Ludowe zainteresowania uczniów cieszą też dyrektor szkoły Elżbietę Kulikowską.

- To bardzo ważne, żeby młodzież chciała poznawać swoje korzenie. Dzięki temu w Unii Europejskiej będzie potrafiła zachować narodową tożsamość - przekonywała dyrektor.

Ludowe gadki, śpiewy i zabawy zgromadzona na podwórzu chaty publiczność nagrodziła gromkimi brawami i śmiechem.
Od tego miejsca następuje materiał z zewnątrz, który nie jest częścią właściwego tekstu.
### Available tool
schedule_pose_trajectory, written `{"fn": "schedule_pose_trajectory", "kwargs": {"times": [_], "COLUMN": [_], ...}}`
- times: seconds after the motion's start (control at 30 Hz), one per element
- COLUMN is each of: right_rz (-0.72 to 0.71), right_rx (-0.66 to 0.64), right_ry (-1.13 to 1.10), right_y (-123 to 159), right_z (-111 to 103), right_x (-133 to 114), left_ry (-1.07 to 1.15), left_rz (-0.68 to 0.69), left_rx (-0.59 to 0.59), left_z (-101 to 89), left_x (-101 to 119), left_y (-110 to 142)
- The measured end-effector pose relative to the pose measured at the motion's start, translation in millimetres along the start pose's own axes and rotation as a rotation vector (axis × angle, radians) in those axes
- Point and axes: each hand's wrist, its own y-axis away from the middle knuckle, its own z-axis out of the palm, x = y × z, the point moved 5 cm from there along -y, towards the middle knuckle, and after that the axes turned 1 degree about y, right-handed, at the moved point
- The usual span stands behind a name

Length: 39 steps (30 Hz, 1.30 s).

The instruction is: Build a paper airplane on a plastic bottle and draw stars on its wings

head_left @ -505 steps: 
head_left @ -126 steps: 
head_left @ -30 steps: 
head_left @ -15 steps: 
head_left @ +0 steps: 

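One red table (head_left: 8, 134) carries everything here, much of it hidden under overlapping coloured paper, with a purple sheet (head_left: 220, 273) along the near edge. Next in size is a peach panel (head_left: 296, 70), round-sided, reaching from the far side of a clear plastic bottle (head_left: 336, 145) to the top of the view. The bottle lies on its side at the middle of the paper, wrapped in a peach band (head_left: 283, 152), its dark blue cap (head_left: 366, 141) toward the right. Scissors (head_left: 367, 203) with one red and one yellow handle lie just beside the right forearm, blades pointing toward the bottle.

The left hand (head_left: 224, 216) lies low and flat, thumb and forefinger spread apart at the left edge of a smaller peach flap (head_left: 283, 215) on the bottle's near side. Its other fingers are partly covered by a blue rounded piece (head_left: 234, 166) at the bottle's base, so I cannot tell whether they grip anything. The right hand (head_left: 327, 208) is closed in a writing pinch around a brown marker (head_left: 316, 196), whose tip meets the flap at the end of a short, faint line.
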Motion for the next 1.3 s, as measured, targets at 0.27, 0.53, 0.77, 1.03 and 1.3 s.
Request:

Nie mniejszym zainteresowaniem cieszył się obficie zastawiony stół z mazurskimi przysmakami - bigosem, kiełbasą, "psiwem". Nie mogło zabraknąć bogato zdobionego dożynkowego wieńca, miniony sezon uznano bowiem za łaskawy dla mazurskich rolników.

- Miała być susza. Ale myśmy wygonili ją psiwem, którym podlewaliśmy zboża! - opowiadał podczas przedstawienia jeden z Mazurów.